**PROBLEM DESCRIPTION:**
The response must restate the data exactly, with nothing left out.
===============
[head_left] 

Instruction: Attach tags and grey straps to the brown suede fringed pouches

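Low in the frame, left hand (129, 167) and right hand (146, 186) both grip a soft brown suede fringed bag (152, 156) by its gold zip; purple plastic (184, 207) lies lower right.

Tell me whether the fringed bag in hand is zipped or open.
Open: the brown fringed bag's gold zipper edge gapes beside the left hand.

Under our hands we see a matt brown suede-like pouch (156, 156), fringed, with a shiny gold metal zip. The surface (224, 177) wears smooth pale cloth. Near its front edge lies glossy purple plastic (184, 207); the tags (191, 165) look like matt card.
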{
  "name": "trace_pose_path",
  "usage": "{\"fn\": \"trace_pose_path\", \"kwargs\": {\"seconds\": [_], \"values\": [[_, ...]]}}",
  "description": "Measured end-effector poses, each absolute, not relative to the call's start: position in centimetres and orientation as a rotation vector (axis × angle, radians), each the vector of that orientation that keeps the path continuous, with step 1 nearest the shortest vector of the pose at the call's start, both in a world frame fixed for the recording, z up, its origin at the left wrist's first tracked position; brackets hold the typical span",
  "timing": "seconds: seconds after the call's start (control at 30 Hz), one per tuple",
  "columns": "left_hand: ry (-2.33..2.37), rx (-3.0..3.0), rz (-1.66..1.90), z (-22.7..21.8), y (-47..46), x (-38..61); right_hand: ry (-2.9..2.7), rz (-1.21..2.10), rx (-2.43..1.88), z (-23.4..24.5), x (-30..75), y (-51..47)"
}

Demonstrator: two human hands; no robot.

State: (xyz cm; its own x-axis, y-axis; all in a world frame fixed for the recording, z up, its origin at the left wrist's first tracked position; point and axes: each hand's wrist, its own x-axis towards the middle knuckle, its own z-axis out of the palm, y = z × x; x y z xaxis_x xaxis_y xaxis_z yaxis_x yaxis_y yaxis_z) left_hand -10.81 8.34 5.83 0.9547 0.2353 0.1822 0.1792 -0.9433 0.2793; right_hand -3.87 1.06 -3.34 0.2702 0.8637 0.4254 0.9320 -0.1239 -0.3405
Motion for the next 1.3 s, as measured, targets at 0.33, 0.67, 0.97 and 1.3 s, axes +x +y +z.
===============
**OUTPUT BELOW:**
[head_left] 

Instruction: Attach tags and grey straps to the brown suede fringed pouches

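Low in the frame, left hand (129, 167) and right hand (146, 186) both grip a soft brown suede fringed bag (152, 156) by its gold zip; purple plastic (184, 207) lies lower right.

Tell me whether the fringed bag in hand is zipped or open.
Open: the brown fringed bag's gold zipper edge gapes beside the left hand.

Under our hands we see a matt brown suede-like pouch (156, 156), fringed, with a shiny gold metal zip. The surface (224, 177) wears smooth pale cloth. Near its front edge lies glossy purple plastic (184, 207); the tags (191, 165) look like matt card.
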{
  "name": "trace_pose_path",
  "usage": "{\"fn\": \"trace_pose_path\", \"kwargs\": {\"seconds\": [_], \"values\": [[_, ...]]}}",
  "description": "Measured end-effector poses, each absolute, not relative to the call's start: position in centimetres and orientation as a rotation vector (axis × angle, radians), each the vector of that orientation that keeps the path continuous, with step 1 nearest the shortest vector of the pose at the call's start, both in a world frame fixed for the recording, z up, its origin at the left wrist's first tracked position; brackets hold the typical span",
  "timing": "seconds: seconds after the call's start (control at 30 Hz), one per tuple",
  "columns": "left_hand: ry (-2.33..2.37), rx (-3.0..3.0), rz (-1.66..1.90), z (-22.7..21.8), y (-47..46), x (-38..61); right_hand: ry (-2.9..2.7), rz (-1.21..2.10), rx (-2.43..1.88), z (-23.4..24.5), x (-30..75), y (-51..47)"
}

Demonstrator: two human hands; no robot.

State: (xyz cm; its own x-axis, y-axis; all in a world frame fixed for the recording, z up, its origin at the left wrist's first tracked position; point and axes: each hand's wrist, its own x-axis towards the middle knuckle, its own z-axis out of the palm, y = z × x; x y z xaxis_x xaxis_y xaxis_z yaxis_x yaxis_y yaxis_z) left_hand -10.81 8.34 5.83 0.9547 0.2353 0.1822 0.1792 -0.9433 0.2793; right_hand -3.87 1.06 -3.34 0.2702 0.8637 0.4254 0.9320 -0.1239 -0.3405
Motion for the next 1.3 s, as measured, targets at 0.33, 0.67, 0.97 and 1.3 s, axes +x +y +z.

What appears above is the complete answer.